§ Exercise: Repeat the data word for word. Do not include the pictures.

--- Dataset extract ---

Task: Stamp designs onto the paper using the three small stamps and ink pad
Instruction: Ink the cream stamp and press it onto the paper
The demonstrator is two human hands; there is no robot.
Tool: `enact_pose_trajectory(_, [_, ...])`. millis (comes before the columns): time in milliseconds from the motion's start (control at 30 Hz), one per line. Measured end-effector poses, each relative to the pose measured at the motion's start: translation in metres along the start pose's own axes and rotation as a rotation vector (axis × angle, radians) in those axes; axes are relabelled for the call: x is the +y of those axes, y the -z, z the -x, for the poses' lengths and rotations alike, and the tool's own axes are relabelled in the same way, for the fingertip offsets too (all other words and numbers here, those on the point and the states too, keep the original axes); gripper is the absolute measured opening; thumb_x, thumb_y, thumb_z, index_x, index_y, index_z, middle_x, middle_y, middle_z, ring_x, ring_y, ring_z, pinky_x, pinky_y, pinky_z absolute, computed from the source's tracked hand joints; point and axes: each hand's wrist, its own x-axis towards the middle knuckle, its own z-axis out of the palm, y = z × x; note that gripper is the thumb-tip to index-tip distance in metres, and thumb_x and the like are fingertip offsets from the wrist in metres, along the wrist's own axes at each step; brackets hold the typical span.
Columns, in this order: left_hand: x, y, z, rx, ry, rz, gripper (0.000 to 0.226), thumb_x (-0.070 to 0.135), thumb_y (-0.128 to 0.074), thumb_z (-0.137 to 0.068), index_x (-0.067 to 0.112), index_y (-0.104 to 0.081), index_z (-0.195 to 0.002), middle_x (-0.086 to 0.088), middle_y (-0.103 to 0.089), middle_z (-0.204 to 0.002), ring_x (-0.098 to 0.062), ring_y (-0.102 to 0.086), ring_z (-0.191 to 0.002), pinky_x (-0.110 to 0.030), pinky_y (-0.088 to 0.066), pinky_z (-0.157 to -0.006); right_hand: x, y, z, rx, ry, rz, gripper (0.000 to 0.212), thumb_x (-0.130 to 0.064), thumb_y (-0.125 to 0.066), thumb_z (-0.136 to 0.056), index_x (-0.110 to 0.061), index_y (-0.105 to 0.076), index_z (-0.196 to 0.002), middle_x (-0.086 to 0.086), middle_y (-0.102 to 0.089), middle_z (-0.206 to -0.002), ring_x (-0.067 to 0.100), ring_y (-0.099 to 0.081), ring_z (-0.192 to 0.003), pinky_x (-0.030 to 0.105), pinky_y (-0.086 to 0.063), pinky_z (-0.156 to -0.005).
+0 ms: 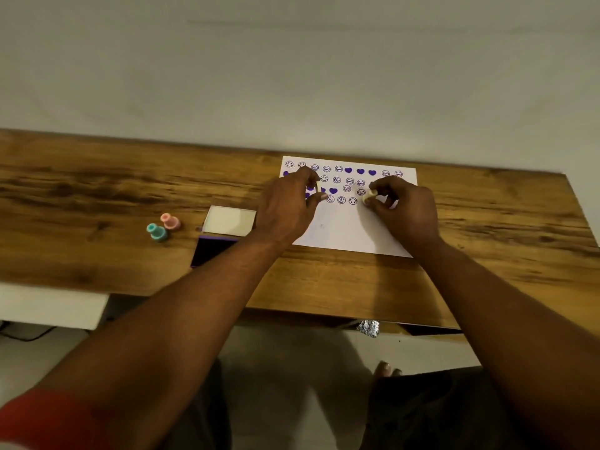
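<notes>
Cream stamp (369, 198) down on paper (350, 235)
Right hand (406, 209) pinches it; left hand (285, 209), fingers loosely spread, rests on the sheet, gripping nothing. Pink stamp (170, 221), teal stamp (157, 232) and ink pad (207, 250) stand leftward.

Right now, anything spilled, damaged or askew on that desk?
No spill or damage. Only a faint smudge on the blank part of the paper, and what looks like a crumpled foil wad just under the front edge of the table. The right hand pinches the cream stamp normally.
</notes>
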Motion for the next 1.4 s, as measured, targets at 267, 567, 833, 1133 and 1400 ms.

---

§ Result:
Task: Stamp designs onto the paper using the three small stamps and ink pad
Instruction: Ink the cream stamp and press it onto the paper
The demonstrator is two human hands; there is no robot.
Tool: `enact_pose_trajectory(_, [_, ...])`. millis (comes before the columns): time in milliseconds from the motion's start (control at 30 Hz), one per line. Measured end-effector poses, each relative to the pose measured at the motion's start: translation in metres along the start pose's own axes and rotation as a rotation vector (axis × angle, radians) in those axes; axes are relabelled for the call: x is the +y of those axes, y the -z, z the -x, for the poses' lengths and rotations alike, and the tool's own axes are relabelled in the same way, for the fingertip offsets too (all other words and numbers here, those on the point and the states too, keep the original axes); gripper is the absolute measured opening; thumb_x, thumb_y, thumb_z, index_x, index_y, index_z, middle_x, middle_y, middle_z, ring_x, ring_y, ring_z, pinky_x, pinky_y, pinky_z absolute, computed from the source's tracked hand joints; point and axes: each hand's wrist, its own x-axis towards the middle knuckle, its own z-axis out of the palm, y = z × x; note that gripper is the thumb-tip to index-tip distance in metres, and thumb_x and the like are fingertip offsets from the wrist in metres, along the wrist's own axes at each step; brackets hold the typical span.
Columns, in this order: left_hand: x, y, z, rx, ry, rz, gripper (0.000 to 0.226), thumb_x (-0.070 to 0.135), thumb_y (-0.128 to 0.074), thumb_z (-0.137 to 0.068), index_x (-0.067 to 0.112), index_y (-0.104 to 0.081), index_z (-0.195 to 0.002), middle_x (-0.086 to 0.088), middle_y (-0.103 to 0.089), middle_z (-0.204 to 0.002), ring_x (-0.098 to 0.062), ring_y (-0.102 to 0.086), ring_z (-0.191 to 0.002), pinky_x (-0.110 to 0.030), pinky_y (-0.088 to 0.066), pinky_z (-0.157 to -0.006); right_hand: x, y, z, rx, ry, rz, gripper (0.000 to 0.212), thumb_x (-0.130 to 0.064), thumb_y (-0.125 to 0.066), thumb_z (-0.136 to 0.056), index_x (-0.110 to 0.061), index_y (-0.105 to 0.076), index_z (-0.196 to 0.002), middle_x (-0.086 to 0.086), middle_y (-0.102 to 0.089), middle_z (-0.206 to -0.002), ring_x (-0.067 to 0.100), ring_y (-0.099 to 0.081), ring_z (-0.192 to 0.003), pinky_x (-0.030 to 0.105), pinky_y (-0.086 to 0.063), pinky_z (-0.156 to -0.005).
+0 ms: 
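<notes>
Cream stamp (369, 198) down on paper (350, 235)
Right hand (406, 209) pinches it; left hand (285, 209), fingers loosely spread, rests on the sheet, gripping nothing. Pink stamp (170, 221), teal stamp (157, 232) and ink pad (207, 250) stand leftward.

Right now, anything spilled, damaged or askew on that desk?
No spill or damage. Only a faint smudge on the blank part of the paper, and what looks like a crumpled foil wad just under the front edge of the table. The right hand pinches the cream stamp normally.
</notes>
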Motion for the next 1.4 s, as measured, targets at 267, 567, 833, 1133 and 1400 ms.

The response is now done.